The Biosimilars Working Group, made up of diverse patient advocacy organizations, is speaking out against a decision by Canada's British Columbia provincial government to no longer cover Remicade (infliximab, Johnson & Johnson) in treating inflammatory bowel disease. Under phase 2 of the province's Biosimilars Initiative, patients have been given six months to switch to a biosimilar, either Pfizer Inc.'s Inflectra or Samsung Bioepis Co. Ltd.'s Renflexis. "The sweeping change in coverage is driven by the government's decision to generate significant health care savings from switching patients' medication rather than negotiating with the makers of the originator biologic to lower their prices," according to the working group. It said the cost-driven objective of the forced-switch policy, which likely will be applied to other biosimilars as they come to market, "fails to put physician wisdom, patient choice, appropriateness of care, accessibility and affordability at the forefront of health policy." Patients who are stable on a drug should not be forced to switch, the group said, pointing out that EU countries with successful biosimilar markets honor patient choice.

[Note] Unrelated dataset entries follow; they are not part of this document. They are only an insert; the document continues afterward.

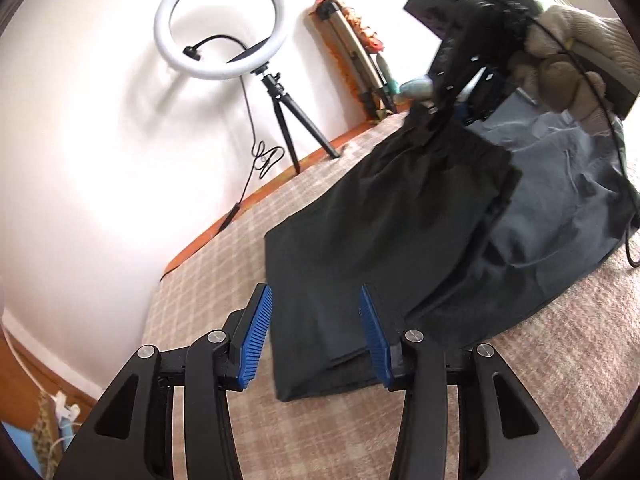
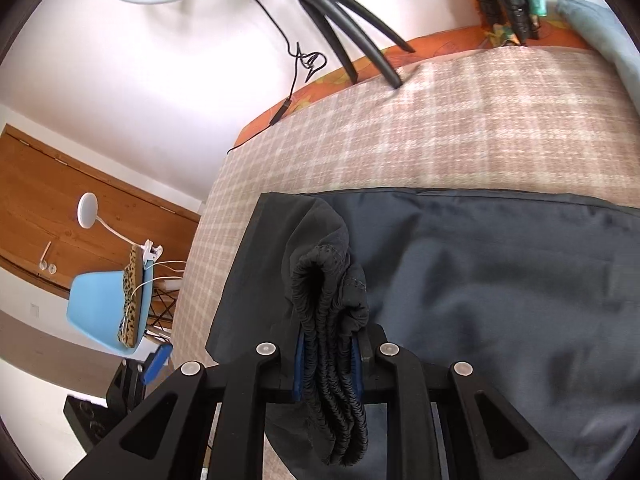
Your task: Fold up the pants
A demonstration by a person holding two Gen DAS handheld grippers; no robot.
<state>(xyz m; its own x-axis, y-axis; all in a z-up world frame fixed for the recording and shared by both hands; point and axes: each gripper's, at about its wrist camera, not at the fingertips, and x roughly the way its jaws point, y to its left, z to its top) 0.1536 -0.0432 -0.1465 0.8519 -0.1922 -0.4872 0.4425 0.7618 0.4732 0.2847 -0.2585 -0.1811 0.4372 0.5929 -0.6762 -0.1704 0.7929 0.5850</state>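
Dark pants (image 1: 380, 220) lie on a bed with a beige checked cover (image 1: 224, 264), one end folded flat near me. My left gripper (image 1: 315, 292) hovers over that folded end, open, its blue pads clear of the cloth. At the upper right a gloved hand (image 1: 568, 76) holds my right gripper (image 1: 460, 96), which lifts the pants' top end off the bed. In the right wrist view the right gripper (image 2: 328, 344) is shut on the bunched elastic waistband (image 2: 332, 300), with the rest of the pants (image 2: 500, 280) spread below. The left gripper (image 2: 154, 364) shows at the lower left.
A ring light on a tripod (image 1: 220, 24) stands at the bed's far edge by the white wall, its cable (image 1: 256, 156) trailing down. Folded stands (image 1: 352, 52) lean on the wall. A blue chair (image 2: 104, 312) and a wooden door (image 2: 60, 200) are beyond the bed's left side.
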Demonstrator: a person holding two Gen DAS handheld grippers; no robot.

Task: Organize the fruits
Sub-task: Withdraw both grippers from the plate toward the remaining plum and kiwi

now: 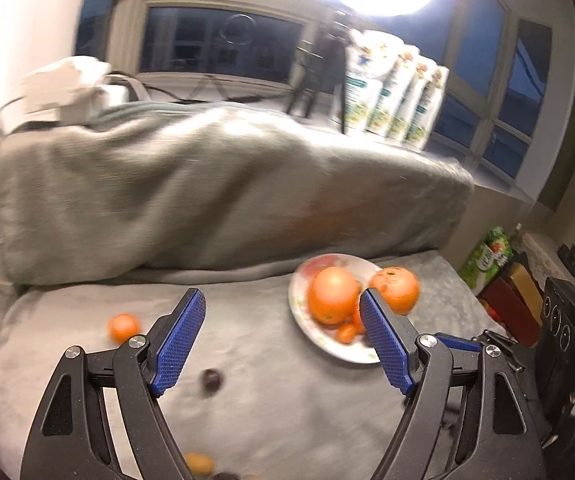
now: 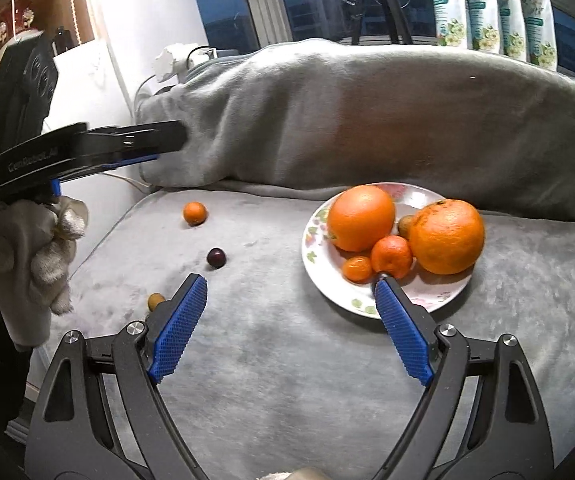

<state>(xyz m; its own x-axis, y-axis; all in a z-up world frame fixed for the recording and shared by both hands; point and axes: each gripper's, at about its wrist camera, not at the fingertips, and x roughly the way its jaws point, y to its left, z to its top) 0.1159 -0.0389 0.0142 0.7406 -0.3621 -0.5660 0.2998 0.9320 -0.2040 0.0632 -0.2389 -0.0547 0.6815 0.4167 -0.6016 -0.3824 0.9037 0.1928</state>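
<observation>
Grey blanket (image 2: 271, 364) (sofa) below dark windows (image 2: 227, 20).

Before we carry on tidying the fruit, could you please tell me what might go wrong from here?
1. The plate sits on a soft grey cushion and is crowded; the big orange on the right overhangs its rim and could roll off if nudged.
2. The dark plum and small tangerine are round and loose, so either could roll away from closing tongs.
</observation>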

The FDA is opening a public docket for comments on the development and evaluation of abuse-deterrent formulations of central nervous system stimulants. The agency also wants to know whether such products could help address public health concerns related to prescription stimulant misuse and abuse. To date, the FDA has only approved abuse-deterrent formulations of opioid painkillers. The scope of misuse and abuse, illness and death is different for prescription opioids than for prescription stimulants, according to the agency. In opening the docket, the FDA said it is specifically seeking comment on associated harms and unintended consequences, including the risk of developing an addiction to the stimulants and transitioning to abuse of illicit stimulants or other substances.

The U.K.'s Medicines and Healthcare Products Regulatory Agency (MHRA) drew a distinction Thursday between regulatory function and the clinical use of products in new guidance concerning the licensing status of bevacizumab (Avastin, Roche Holding AG) when it's compounded for intravitreal administration. The guidance is in response to the High Court's request for the agency to review whether the process of compounding bevacizumab exceeds what is permissible for off-label use. When prescribed or used by a health care professional, the compounded product does not create an unlicensed medicine, and it would come under the scope of off-label use, the MHRA said. But if the compounded drug were placed on the market, it would require a new or extended marketing authorization, or an exemption from the need for one, the agency added.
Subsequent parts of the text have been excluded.